Yes. Actually, Rome tossed the European Celts around quite a bit. (At least the ones that survived the genocide.) You'll find peoples from Wales, Scotland, The Netherlands, Palatinate of the Rhein, Switzerland, Bavaria, Southern France, and the Basque regions closely related both genetically and culturally. (The Irish celts were cut off by an ice sheet in the way back but the Scottish were often back and forth to the Island since.) Many American immigrants from the Ulster regions were Welsh and Scottish. Many of the American immigrants from the Palatinates were French, Welsh and Scottish and many spoke German. Many of those from Wales and Scotland were originally from France. Go back far enough and most all of the above were La Tene. P.S. The Reivers generally were mercenary out of necessity and had both "British" (whatever than means) and "Scottish" (ditto) clans and bloodlines but they usually call Armstrong Scottish.

Stu
Also, if what the above says is true and they were William the Bastards followers, does that mean we're all a bit French and Swedish?

Stu
The Armstrongs also kept it away from the Scottish a lot of the time (P.S. Scotland is in Britain).

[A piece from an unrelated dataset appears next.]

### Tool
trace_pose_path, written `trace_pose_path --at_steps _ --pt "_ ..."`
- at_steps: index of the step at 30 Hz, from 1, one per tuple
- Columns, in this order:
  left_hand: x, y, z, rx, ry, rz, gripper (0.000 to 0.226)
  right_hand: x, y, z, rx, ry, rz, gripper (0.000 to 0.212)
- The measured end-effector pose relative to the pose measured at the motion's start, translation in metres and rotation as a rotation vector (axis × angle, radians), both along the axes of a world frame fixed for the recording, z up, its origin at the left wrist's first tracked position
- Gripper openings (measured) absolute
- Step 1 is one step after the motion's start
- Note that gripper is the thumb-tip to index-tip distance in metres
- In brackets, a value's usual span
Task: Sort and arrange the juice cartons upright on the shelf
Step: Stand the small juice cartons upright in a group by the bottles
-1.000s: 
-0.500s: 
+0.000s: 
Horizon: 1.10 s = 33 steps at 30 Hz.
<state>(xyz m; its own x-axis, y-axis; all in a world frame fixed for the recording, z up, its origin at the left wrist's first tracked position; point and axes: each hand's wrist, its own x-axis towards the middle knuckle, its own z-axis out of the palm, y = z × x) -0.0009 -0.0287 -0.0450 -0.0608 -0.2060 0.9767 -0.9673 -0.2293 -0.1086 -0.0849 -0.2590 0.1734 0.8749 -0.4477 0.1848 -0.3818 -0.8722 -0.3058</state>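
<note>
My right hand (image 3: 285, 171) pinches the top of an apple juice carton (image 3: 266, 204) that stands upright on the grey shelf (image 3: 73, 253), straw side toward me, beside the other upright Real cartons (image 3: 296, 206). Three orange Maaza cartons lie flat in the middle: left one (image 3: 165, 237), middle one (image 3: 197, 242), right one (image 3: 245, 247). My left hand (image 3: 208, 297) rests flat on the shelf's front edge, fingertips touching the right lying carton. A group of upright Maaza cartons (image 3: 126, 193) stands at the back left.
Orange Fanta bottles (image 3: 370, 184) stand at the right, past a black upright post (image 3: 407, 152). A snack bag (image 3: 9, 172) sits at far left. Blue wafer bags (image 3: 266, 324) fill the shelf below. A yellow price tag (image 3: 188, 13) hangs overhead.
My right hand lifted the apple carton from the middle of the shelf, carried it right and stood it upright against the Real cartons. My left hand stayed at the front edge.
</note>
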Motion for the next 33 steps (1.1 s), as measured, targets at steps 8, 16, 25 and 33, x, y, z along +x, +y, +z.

Saying it's a Scottish or an English only surname is stupid. It's a bit both and a bit neither as they went to war with everyone. It's why I'm proud to be one, and English to boot. :)

Nancy
Awh my relatives still like to fight judging from this board. lol We are Scottish and duly proud that we kept the border lands away from the British. Anyone attending the reunion in Scotland this September?

Bernie
What reunion is this then ?

Laura
We are also armstrong, hubby is 2nd generation here and the rest are all still living in limerick, Ireland. I was able to trace his family back to the 1600's in Ireland.